Rare Titian Confirms Durer’s Fear of Venetian Thievery
2012-04-18 09:02:13 未知
On Feb. 7, 1506, Albrecht Durer wrote home to Nuremberg from Venice. He had been warned, he mentioned, not to eat with Venetian painters, presumably to avoid poisoning since many were his enemies and copied his work.
Durer didn’t specifically mention Titian among those he darkly suspected, but as a small show -- “Titian: A Fresh Look at Nature” at the National Gallery in London -- makes clear, the young Venetian had been taking a hard look at the German’s art.
At its center is one of Titian’s first large-scale paintings, “The Flight Into Egypt” (c. 1506-7), on loan from the Hermitage in St. Petersburg, and recently cleaned. Around it the National Gallery has assembled an array of pictures by Titian and contemporaries such as Giorgione and partly from its own collection, partly from loans.
The result is a nicely organized introduction to a moment of crucial cultural fusion in Western art. Durer wasn’t the only important figure to stop off in Venice at the start of the 16th century. Leonardo da Vinci was there in 1500, and the effect of his ideas is visible in the row of early Titian portraits that begin the exhibition.
“The Flight Into Egypt” might owe something to Da Vinci’s landscape vision, yet also turns out to be full of details that reflect Durer’s influence, among them a resting deer, an alert fox and a poppy plant. Northern artists were renowned as specialists in these detailed observations of nature.
German Guests
The Renaissance art historian Giorgio Vasari went so far as to attribute Titian’s success in this picture -- in part at least -- to the artist keeping “some Germans in his house who were excellent painters of landscape scenery and plants.”
Certainly the dewy naturalism of “The Flight Into Egypt” gives the picture its appeal.

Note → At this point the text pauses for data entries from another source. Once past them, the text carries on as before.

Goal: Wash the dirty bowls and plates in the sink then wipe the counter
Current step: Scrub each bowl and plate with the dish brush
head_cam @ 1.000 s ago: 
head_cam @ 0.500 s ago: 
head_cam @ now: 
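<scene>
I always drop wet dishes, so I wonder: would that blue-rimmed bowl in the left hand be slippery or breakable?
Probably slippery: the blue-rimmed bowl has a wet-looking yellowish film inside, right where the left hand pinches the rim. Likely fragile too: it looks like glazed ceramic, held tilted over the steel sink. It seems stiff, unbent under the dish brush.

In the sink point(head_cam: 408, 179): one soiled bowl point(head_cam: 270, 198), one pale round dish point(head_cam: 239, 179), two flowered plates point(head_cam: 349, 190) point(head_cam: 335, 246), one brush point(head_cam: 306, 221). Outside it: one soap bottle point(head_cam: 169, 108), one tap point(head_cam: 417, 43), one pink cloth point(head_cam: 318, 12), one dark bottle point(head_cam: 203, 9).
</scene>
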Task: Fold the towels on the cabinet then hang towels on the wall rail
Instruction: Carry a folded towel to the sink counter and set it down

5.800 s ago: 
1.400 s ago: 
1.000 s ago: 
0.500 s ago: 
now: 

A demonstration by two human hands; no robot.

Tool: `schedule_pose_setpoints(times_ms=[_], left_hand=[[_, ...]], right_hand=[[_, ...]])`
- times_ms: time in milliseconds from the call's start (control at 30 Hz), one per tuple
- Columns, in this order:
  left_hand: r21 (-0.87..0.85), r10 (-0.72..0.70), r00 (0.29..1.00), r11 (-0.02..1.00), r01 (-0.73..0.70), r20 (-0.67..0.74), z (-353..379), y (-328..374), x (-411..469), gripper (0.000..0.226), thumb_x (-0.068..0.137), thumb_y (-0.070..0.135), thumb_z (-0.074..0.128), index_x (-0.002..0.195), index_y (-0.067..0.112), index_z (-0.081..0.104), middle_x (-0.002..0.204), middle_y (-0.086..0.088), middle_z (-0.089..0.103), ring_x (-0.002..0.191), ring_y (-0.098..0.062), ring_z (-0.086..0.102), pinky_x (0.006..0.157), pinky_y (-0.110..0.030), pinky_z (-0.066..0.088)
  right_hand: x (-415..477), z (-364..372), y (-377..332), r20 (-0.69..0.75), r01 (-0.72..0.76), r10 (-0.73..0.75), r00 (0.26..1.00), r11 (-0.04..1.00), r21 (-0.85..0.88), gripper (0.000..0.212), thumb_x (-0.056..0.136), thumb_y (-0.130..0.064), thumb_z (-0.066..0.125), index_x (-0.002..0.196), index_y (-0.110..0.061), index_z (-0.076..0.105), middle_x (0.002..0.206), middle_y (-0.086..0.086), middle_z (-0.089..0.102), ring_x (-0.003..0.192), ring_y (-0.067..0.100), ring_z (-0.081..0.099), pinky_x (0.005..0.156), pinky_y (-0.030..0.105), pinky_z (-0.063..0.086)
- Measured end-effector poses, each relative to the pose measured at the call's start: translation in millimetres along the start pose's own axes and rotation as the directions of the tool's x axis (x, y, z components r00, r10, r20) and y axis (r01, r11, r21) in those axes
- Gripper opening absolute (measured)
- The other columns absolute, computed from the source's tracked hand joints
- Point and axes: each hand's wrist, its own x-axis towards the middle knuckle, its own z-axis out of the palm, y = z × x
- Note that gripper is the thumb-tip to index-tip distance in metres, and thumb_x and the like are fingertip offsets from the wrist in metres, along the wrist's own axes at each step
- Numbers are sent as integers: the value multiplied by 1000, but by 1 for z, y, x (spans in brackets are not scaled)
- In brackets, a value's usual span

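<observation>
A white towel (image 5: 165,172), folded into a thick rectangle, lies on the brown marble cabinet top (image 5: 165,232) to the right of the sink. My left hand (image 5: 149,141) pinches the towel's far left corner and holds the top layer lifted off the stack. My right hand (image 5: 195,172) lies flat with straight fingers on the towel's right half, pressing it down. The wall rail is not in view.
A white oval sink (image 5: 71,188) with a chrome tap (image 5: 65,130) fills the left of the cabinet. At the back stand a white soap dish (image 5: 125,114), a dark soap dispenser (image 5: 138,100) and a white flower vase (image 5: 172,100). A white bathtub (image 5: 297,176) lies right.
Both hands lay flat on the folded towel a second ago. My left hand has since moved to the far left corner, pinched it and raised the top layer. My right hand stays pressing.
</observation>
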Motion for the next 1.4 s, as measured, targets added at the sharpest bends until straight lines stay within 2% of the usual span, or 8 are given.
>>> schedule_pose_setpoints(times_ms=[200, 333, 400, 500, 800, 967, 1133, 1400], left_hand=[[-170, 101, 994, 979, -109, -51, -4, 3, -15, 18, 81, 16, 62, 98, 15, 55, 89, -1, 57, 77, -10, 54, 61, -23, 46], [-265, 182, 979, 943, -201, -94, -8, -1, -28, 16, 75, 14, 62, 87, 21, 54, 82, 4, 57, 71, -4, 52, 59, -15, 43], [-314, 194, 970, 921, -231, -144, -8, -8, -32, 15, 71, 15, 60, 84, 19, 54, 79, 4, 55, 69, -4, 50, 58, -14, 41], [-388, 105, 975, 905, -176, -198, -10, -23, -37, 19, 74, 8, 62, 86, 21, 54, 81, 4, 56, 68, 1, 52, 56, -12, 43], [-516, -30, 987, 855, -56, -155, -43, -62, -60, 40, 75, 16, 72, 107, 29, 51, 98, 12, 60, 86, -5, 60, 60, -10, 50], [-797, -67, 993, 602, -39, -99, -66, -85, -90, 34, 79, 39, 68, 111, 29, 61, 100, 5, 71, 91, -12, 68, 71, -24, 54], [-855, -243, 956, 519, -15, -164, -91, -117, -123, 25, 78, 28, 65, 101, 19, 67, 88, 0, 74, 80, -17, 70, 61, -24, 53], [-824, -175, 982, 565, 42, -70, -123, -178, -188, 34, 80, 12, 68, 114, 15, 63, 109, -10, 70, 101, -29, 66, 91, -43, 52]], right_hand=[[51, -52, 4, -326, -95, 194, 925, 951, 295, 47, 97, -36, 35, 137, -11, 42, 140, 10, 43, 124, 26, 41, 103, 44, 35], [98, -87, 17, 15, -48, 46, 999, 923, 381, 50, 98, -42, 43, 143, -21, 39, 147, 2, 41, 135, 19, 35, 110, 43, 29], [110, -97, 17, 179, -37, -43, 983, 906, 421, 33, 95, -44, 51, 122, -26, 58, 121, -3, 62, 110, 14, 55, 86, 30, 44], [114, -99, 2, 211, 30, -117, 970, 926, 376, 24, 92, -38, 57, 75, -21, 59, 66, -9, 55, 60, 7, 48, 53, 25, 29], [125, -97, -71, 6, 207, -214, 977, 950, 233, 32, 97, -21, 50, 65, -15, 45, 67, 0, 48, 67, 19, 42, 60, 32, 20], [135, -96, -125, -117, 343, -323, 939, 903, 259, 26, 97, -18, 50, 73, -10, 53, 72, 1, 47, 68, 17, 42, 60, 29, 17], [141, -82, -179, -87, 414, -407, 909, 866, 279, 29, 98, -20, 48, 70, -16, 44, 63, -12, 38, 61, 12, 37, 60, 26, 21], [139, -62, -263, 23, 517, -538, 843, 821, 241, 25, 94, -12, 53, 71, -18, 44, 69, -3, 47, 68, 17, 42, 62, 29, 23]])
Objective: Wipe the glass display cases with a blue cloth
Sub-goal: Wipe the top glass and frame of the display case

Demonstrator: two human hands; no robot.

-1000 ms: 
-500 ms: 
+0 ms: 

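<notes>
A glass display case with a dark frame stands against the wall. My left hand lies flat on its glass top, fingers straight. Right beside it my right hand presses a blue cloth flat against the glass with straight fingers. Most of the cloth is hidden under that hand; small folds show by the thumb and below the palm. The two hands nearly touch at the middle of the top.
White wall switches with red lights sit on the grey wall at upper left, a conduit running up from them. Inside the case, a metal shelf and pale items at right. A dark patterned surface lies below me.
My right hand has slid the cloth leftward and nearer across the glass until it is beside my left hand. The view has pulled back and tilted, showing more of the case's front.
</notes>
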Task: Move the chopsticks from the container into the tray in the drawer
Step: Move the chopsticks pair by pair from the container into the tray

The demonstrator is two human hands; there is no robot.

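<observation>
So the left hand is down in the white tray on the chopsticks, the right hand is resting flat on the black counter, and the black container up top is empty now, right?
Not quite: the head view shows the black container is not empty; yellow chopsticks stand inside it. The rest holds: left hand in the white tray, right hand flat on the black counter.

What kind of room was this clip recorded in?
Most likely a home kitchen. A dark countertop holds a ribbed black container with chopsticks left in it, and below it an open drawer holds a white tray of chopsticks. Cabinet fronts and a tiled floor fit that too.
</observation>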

The painting is essentially a landscape, and a surprisingly big one (more than 2 meters by 3 meters or about 6 feet by 10 feet) for this early date. The sweep of the woods and hills is delightful, with nestling sheep and figures resting in the shade of the trees. You can see why John Constable was such a Titian fan.
In the distance -- as Antonio Mazzotta points out in the accompanying book (“Titan: A Fresh Look at Nature”) -- loom the Alpine peaks that can be seen from Titian’s boyhood home of Pieve di Cadore. As a whole, however, the painting is bitty, with the main figures of the Holy Family group strung along the front edge in an awkward row.
Cameron, Brown
That unevenness isn’t surprising because when Titian painted it he was no more than 18 or 19 years old. His age at any point is uncertain, a fact that led to a bizarre and inconclusive art historical spat between David Cameron and Gordon Brown in 2009.
Brown remarked that the painter did his best work shortly before dying at 90, Cameron shot back that he died at 86, complaining that the then U.K. prime minister never got his facts right. Actually, Titian’s birth date is unknown, and consequently so is his age at death. Currently, the best guess is that he was born around 1488-90.
If you want to decide whether Brown was correct in his wider point -- that Titian got better with age -- go to Room 1 where the late masterpiece “Diana and Callisto” (1556-9), recently acquired for 45 million pounds ($71 million), is on display until July 1. It makes an extraordinary exercise in comparison and contrast with “The Flight Into Egypt,” painted a half century before, though both feature figures in a richly mellow landscape.